What Sam and Chuck want to argue (no, sorry, there was no argument between them) is that black people are born with a 9 gallon bucket, while white people are born with 10 gallon buckets. They have no evidence for this. They only have the assumption that IQ is a measure of maximum potential, and that the statistical average of a deeply flawed metric that doesn’t measure what they think it does is sufficient to allow them to condescend to the poor, intellectually-constrained brains trapped in black bodies.

What makes it even more appalling is that these are two conventional, conservative white men slapping each other on the back while telling each other how superior they are. You would think Harris would have learned by now that the perception that he is racist, which he decries, is only fanned to a white-hot heat when he engages in this kind of self-congratulatory behavior.

He doesn’t. He can’t. I guess his social awareness bucket is very, very tiny.

AWM concludes with a comment about Murray’s flaws that should have been brought up in a competent interview.

And all of these points — unwillingness to engage with critics, connections to white supremacists, consequences for poor and non-white Americans — would have been worth bringing up in Harris’ conversation with Murray. As an interviewer, he should have done more than toss softballs and whitewash Murray’s record. As a skeptic, he should have been more willing to examine Murray’s beliefs. His unwillingness to do so will only bolster racist pseudoscience and toss more red meat to Murray’s white nationalist fans.

Oddly, though, those criticisms of Murray — “unwillingness to engage with critics, connections to white supremacists, consequences for poor and non-white Americans” — also apply perfectly to Sam Harris, so I’m not at all surprised that he wouldn’t bring them up. I knew that about him well ahead of time.

And that’s why I wasn’t going to listen to him.

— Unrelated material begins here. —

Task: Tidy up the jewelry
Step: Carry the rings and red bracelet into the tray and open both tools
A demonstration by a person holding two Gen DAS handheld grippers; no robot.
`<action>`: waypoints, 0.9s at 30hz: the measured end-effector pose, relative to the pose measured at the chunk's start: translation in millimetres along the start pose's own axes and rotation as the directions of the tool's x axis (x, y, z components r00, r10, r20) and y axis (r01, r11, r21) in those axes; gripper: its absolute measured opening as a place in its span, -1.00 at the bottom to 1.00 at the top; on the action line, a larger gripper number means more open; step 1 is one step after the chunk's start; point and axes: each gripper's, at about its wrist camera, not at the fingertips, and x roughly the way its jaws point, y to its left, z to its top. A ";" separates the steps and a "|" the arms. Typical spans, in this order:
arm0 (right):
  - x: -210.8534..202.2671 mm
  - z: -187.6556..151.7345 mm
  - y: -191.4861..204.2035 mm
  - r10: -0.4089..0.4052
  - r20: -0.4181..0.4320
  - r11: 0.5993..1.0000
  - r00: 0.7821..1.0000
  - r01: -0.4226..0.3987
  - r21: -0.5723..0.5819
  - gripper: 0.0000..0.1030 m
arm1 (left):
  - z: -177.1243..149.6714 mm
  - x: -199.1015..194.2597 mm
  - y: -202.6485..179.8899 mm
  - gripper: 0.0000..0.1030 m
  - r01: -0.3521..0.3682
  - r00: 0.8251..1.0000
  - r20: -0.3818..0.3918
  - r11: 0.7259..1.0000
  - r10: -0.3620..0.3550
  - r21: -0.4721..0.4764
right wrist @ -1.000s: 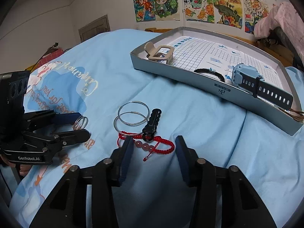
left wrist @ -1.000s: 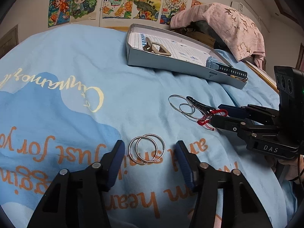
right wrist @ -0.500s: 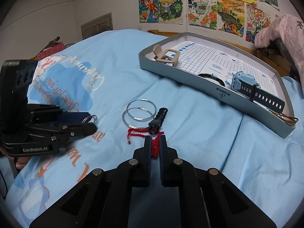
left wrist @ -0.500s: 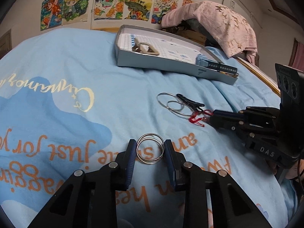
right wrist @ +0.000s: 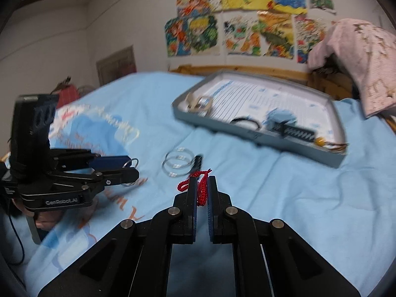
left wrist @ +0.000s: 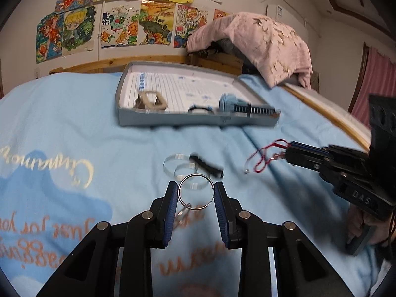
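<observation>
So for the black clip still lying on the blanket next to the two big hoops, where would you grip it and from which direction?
Judging by its pose, grip the black clip across its narrow width near the end pointing away from the large hoops, coming down from above. It lies flat on the soft blanket, and its other end touches the hoops, so a side approach there could snag them.

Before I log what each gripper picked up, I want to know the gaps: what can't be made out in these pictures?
- Second silver ring, left wrist view: half hidden behind the left gripper's finger.
- Red cord bracelet's beads, right wrist view: hidden between the right gripper's fingers.
- Tray contents, both views: motion-blurred; the small brown item at its corner is unidentifiable.
</observation>
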 end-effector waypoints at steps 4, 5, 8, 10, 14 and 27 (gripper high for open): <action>-12.3 24.8 -26.1 -0.074 0.076 0.997 0.994 0.072 0.022 -0.87 | 37.1 14.8 -8.1 -0.46 -0.015 0.998 0.053 1.000 0.014 0.001; -14.2 31.5 -35.3 -0.096 0.096 0.995 0.991 0.093 0.038 -0.87 | 47.5 21.2 -11.3 -0.46 -0.017 0.998 0.063 1.000 0.017 0.003; -12.1 50.7 -60.3 -0.179 0.136 0.983 0.974 0.170 0.076 -0.87 | 75.8 44.8 -16.8 -0.46 -0.012 0.997 0.070 1.000 0.014 -0.025; -5.4 61.0 -79.0 -0.226 0.150 0.971 0.963 0.210 0.118 -0.87 | 90.2 60.1 -20.8 -0.46 -0.018 0.997 0.074 0.999 0.022 -0.048; 16.6 71.8 -111.4 -0.288 0.135 0.947 0.948 0.260 0.190 -0.87 | 113.0 91.1 -31.3 -0.46 -0.053 0.994 0.095 0.997 0.059 -0.064; 79.0 58.0 -145.6 -0.288 -0.016 0.933 0.957 0.285 0.219 -0.86 | 102.9 154.0 -28.3 -0.46 -0.090 0.996 -0.022 0.990 0.088 -0.109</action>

Empirical evidence and reason demonstrate that Sam Harris is an arrogant ass

Omer Aziz wrote an article critical of Sam Harris. So, as he likes to do, Harris invited Aziz to a “debate”. Without even considering the content, we can conclude that Harris is a dishonest clown. Take a look at the conditions he set:

So I accepted his offer and every onerous condition that came with it. Once again, all the terms were set by him: I would have to read the essay word for word, he could stop me whenever he wanted, I could not record the talk, and Harris reserved the right not to air it if it was “boring”—a standard to be defined only by him, and only after the fact.

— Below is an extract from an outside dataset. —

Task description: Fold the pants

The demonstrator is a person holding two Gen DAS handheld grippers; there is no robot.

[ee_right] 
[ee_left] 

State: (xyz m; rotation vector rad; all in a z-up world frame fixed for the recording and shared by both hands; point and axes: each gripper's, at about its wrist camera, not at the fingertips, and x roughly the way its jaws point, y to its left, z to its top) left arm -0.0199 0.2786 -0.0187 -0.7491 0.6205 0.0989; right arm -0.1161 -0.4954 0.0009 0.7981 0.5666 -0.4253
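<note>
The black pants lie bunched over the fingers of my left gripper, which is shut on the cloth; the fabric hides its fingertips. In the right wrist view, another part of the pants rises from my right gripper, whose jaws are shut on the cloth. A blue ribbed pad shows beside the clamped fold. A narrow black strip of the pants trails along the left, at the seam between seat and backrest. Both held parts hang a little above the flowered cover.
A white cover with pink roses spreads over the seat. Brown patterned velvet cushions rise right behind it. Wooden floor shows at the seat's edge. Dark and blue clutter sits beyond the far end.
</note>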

They talked for four hours. Then, later:

A few weeks later, I was surprised then to find the following email in my inbox:

I just listened to our recorded conversation, and I’m sorry to say that I can’t release it as a podcast. Even if I took the time to edit it, I wouldn’t be doing either of us any favors putting it out there. The conversation fails in every way — but, most crucially, it fails to be interesting.